[Task item]
A complete, word-for-word restatement of the entries is needed.

[Data items]
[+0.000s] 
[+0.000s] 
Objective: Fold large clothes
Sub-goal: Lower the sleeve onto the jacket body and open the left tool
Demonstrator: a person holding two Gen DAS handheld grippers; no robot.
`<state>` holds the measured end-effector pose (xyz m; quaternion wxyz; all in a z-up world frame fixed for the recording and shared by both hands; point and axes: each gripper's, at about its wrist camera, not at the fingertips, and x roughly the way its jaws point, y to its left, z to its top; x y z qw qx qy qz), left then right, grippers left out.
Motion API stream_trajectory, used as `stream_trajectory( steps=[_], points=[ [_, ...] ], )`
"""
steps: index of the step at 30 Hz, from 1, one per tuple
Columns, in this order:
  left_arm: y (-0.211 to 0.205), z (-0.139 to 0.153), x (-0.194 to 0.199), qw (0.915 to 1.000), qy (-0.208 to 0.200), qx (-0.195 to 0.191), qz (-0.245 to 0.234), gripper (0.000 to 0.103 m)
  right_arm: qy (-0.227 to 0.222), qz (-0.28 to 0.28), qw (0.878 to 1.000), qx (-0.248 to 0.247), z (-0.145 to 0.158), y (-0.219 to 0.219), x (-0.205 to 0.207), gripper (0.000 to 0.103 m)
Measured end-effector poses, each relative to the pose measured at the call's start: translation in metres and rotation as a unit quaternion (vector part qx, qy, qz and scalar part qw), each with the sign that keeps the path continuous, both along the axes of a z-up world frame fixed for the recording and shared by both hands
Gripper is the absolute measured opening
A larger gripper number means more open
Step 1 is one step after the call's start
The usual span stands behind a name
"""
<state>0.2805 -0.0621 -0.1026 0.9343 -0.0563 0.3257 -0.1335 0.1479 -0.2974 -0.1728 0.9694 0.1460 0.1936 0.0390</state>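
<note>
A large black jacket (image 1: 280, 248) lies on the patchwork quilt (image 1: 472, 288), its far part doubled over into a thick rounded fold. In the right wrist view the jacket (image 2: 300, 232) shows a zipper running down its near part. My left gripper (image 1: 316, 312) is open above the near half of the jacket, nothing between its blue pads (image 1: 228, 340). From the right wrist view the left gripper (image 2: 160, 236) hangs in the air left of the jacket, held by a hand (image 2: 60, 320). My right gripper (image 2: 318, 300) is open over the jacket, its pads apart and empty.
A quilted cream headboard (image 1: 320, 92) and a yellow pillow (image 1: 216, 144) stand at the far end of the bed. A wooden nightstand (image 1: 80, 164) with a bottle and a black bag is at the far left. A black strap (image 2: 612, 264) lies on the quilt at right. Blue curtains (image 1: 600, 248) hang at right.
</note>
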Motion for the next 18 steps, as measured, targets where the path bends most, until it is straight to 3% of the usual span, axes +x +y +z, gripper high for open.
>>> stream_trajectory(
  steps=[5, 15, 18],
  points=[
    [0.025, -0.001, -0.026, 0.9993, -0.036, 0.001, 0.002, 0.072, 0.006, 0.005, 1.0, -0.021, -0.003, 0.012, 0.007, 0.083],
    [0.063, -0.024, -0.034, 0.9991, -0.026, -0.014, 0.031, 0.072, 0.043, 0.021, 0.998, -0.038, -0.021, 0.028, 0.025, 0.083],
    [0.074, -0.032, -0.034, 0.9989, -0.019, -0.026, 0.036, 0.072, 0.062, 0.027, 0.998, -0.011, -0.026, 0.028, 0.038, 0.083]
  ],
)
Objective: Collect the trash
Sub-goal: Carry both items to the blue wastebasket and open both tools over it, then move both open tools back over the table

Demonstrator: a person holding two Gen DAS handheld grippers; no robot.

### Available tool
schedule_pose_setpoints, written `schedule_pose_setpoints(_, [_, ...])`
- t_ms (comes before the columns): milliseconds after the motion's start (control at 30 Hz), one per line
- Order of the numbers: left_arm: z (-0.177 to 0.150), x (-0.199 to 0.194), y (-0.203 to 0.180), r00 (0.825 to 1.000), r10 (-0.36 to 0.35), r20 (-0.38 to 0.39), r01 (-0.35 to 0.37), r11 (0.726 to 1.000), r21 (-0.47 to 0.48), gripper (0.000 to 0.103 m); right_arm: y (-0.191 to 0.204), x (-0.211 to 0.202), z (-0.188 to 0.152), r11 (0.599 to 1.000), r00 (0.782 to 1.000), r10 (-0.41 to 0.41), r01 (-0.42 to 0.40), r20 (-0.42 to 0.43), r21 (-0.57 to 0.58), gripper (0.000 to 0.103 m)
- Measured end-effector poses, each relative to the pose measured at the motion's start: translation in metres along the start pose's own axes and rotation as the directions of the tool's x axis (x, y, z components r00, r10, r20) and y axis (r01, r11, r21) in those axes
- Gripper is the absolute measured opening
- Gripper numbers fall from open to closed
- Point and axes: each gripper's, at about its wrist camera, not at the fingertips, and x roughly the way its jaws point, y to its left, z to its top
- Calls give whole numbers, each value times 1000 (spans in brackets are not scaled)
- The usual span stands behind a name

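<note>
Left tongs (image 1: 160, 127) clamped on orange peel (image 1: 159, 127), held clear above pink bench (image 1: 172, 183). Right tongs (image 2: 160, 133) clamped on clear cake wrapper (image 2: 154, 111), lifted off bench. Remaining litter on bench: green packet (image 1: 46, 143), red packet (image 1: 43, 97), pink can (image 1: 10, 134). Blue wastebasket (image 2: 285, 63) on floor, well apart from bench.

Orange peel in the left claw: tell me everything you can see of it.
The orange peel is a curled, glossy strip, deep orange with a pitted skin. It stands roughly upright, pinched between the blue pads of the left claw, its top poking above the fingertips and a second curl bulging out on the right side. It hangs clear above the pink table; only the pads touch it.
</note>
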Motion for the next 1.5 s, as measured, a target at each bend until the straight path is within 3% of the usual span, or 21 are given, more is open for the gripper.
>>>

[Exercise answer]
[+0.000s] 
[+0.000s] 
Objective: Fold large clothes
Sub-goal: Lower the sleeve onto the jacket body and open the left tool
Demonstrator: a person holding two Gen DAS handheld grippers; no robot.
`<state>` holds the measured end-effector pose (xyz m; quaternion wxyz; all in a z-up world frame fixed for the recording and shared by both hands; point and axes: each gripper's, at about its wrist camera, not at the fingertips, and x roughly the way its jaws point, y to its left, z to its top; x y z qw qx qy qz), left then right, grippers left out.
Motion API stream_trajectory, used as `stream_trajectory( steps=[_], points=[ [_, ...] ], )`
"""
steps: index of the step at 30 Hz, from 1, one per tuple
Columns, in this order:
  left_arm: y (-0.211 to 0.205), z (-0.139 to 0.153), x (-0.194 to 0.199), qw (0.915 to 1.000), qy (-0.208 to 0.200), qx (-0.195 to 0.191), qz (-0.245 to 0.234), gripper (0.000 to 0.103 m)
  right_arm: qy (-0.227 to 0.222), qz (-0.28 to 0.28), qw (0.878 to 1.000), qx (-0.248 to 0.247), z (-0.145 to 0.158), y (-0.219 to 0.219), x (-0.205 to 0.207), gripper (0.000 to 0.103 m)
Measured end-effector poses, each relative to the pose measured at the call's start: translation in metres and rotation as a unit quaternion (vector part qx, qy, qz and scalar part qw), each with the sign that keeps the path continuous, both along the axes of a z-up world frame fixed for the recording and shared by both hands
Gripper is the absolute measured opening
A larger gripper number means more open
Step 1 is one step after the call's start
The usual span stands behind a name
"""
<state>0.2805 -0.0621 -0.1026 0.9343 -0.0563 0.3257 -0.1335 0.1479 -0.2974 -0.1728 0.9694 0.1460 0.1936 0.0390</state>
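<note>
A large black jacket (image 1: 280, 248) lies on the patchwork quilt (image 1: 472, 288), its far part doubled over into a thick rounded fold. In the right wrist view the jacket (image 2: 300, 232) shows a zipper running down its near part. My left gripper (image 1: 316, 312) is open above the near half of the jacket, nothing between its blue pads (image 1: 228, 340). From the right wrist view the left gripper (image 2: 160, 236) hangs in the air left of the jacket, held by a hand (image 2: 60, 320). My right gripper (image 2: 318, 300) is open over the jacket, its pads apart and empty.
A quilted cream headboard (image 1: 320, 92) and a yellow pillow (image 1: 216, 144) stand at the far end of the bed. A wooden nightstand (image 1: 80, 164) with a bottle and a black bag is at the far left. A black strap (image 2: 612, 264) lies on the quilt at right. Blue curtains (image 1: 600, 248) hang at right.
</note>
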Motion for the next 18 steps, as measured, targets where the path bends most, until it is straight to 3% of the usual span, axes +x +y +z, gripper high for open.
>>> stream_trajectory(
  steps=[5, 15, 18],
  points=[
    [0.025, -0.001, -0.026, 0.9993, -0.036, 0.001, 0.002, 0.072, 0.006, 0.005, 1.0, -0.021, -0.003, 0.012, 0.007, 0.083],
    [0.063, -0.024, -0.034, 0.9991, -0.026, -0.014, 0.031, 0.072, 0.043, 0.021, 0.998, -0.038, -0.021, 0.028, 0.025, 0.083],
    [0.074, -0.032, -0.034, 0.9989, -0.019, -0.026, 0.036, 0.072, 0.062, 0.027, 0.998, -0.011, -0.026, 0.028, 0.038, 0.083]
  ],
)
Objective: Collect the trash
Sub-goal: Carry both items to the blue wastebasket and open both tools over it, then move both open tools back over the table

Demonstrator: a person holding two Gen DAS handheld grippers; no robot.

### Available tool
schedule_pose_setpoints, written `schedule_pose_setpoints(_, [_, ...])`
- t_ms (comes before the columns): milliseconds after the motion's start (control at 30 Hz), one per line
- Order of the numbers: left_arm: z (-0.177 to 0.150), x (-0.199 to 0.194), y (-0.203 to 0.180), r00 (0.825 to 1.000), r10 (-0.36 to 0.35), r20 (-0.38 to 0.39), r01 (-0.35 to 0.37), r11 (0.726 to 1.000), r21 (-0.47 to 0.48), gripper (0.000 to 0.103 m); right_arm: y (-0.191 to 0.204), x (-0.211 to 0.202), z (-0.188 to 0.152), r11 (0.599 to 1.000), r00 (0.782 to 1.000), r10 (-0.41 to 0.41), r01 (-0.42 to 0.40), r20 (-0.42 to 0.43), r21 (-0.57 to 0.58), gripper (0.000 to 0.103 m)
- Measured end-effector poses, each relative to the pose measured at the motion's start: translation in metres along the start pose's own axes and rotation as the directions of the tool's x axis (x, y, z components r00, r10, r20) and y axis (r01, r11, r21) in those axes
- Gripper is the absolute measured opening
- Gripper numbers fall from open to closed
- Point and axes: each gripper's, at about its wrist camera, not at the fingertips, and x roughly the way its jaws point, y to its left, z to its top
- Calls give whole numbers, each value times 1000 (spans in brackets are not scaled)
- The usual span stands behind a name

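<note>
Left tongs (image 1: 160, 127) clamped on orange peel (image 1: 159, 127), held clear above pink bench (image 1: 172, 183). Right tongs (image 2: 160, 133) clamped on clear cake wrapper (image 2: 154, 111), lifted off bench. Remaining litter on bench: green packet (image 1: 46, 143), red packet (image 1: 43, 97), pink can (image 1: 10, 134). Blue wastebasket (image 2: 285, 63) on floor, well apart from bench.

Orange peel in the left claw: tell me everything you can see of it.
The orange peel is a curled, glossy strip, deep orange with a pitted skin. It stands roughly upright, pinched between the blue pads of the left claw, its top poking above the fingertips and a second curl bulging out on the right side. It hangs clear above the pink table; only the pads touch it.
</note>
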Motion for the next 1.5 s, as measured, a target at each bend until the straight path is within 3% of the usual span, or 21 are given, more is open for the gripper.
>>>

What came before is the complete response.